Sebagaimana Dean yang acap ditertawakan teman-temannya, namun Zahra tidak
merasakan itu sebagai cemooh untuk Dean. Dean malah terlihat menikmatinya. Sadarlah
Zahra, justru itu yang membuat Dean tidak pernah kekurangan perhatian karena
Dean menghargai segala bentuk perhatian orang untuknya. Bahkan jika itu berupa
bentakan Zahra sekalipun. Dean tak pernah kelihatan tersinggung. Ia
menerimanya seolah-olah itu adalah suatu hal yang wajar bagi seseorang untuk
melampiaskan kebutuhannya.
Perasaan senang
menelusupi diri Zahra, meskipun terasa getar di tangan dan kakinya, panas
dingin badannya, dan agak gagap lisannya sesekali. Di luar itu, ia tidak percaya
bahwa kata-kata dapat mengalir dari mulutnya selancar Curug Dago. Ia terus
berusaha menyambung kalimat-kalimatnya, tidak peduli bahwa mereka dalam keadaan
berhamburan di kepala. Ia bahkan bisa menciptakan kalimat-kalimat yang pokoknya
tak termuat dalam slide. Ia yakin
bahwa ia mulai bisa menikmati ini. Padahal sudah lama ia tidak berinteraksi
secara khusus dengan Mas Imin, namun ia merasakan satu kemajuan lagi dalam
hidupnya. Zahra merasa tidak membutuhkan dukungan Mas Imin lagi untuk maju.

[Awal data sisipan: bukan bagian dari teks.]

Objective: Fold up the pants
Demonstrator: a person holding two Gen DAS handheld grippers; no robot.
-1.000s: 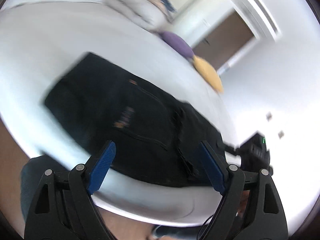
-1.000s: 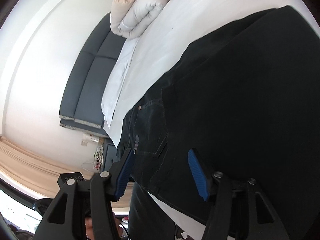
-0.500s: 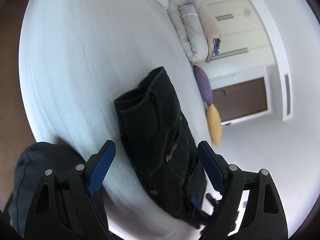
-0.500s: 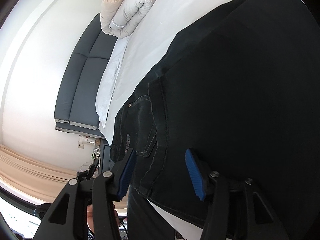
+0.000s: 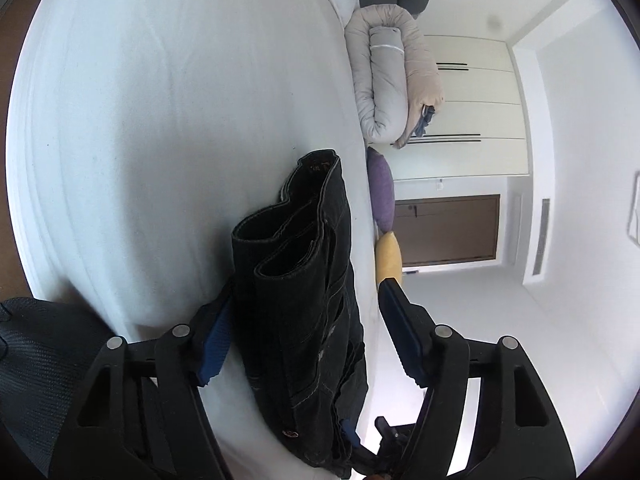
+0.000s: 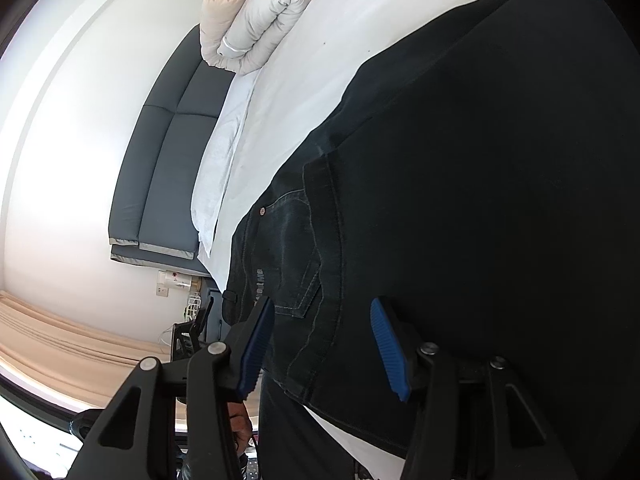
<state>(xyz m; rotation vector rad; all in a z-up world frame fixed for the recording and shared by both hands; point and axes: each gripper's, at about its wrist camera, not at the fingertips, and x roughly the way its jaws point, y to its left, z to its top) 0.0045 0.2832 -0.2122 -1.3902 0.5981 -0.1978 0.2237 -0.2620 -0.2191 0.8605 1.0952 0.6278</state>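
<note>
Left gripper (image 5: 306, 332) jaws, just narrowing, straddle the pants (image 5: 296, 280), long axis toward 12 o'clock; right gripper (image 6: 322, 346) jaws apart over denim

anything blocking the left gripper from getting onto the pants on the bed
Nothing visible does. The folded black pants already lie between the open fingers of the left gripper, whose jaws have just been closing around the stack. Only the white bed sheet lies beside them.
</note>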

Masih ada orang lain yang mau mendukungnya. Ia bisa melanjutkan pemberdayaan
dirinya sendiri tanpa harus minta petuah Mas Imin dulu sebelumnya. Ia bisa, ia
pasti bisa!
“Huahahahahahha…”
Sebuah tawa yang
entah muncul dari mana—terdengar main-main dan bukan pertanda hati yang
terhibur—memadamkan penerangan dalam ruang kata di otak Zahra. Zahra jadi tidak
bisa mengambil kalimat untuk ia keluarkan dalam bentuk lisan. Entah ke mana
mereka semua. Tidak teraba. Zahra diam. Mendadak terasa kosong dan gelap dalam
kepala.
“…presentasi
akan dilanjutkan oleh teman saya…” Zahra bingung hendak pilih siapa. Ia balik
kanan lalu duduk di kursi yang kosong. Menunduk. Kawan-kawan sekelompok
memandanginya dengan bingung. Zahra tidak mau tahu bagaimana ekspresi
orang-orang lainnya dalam kelas tersebut. Dadanya berdebar kencang. Tangannya
masih gemetaran, terasa dingin dan lembap. Ia tidak percaya apa yang telah
dilakukannya tadi. Hal itu pasti terjadi di luar kesadarannya.
“Tinggal
kesimpulan, Zahra…” bisik Acil. Zahra menggeleng kuat-kuat.
Tanpa lebih lama
lagi menunggui usaha kawan-kawan sekelompoknya untuk membujuk Zahra, dengan
sigap Rani berdiri. Ia bacakan kesimpulan presentasi kelompok mereka,
menutupnya, lalu membuka sesi tanya jawab.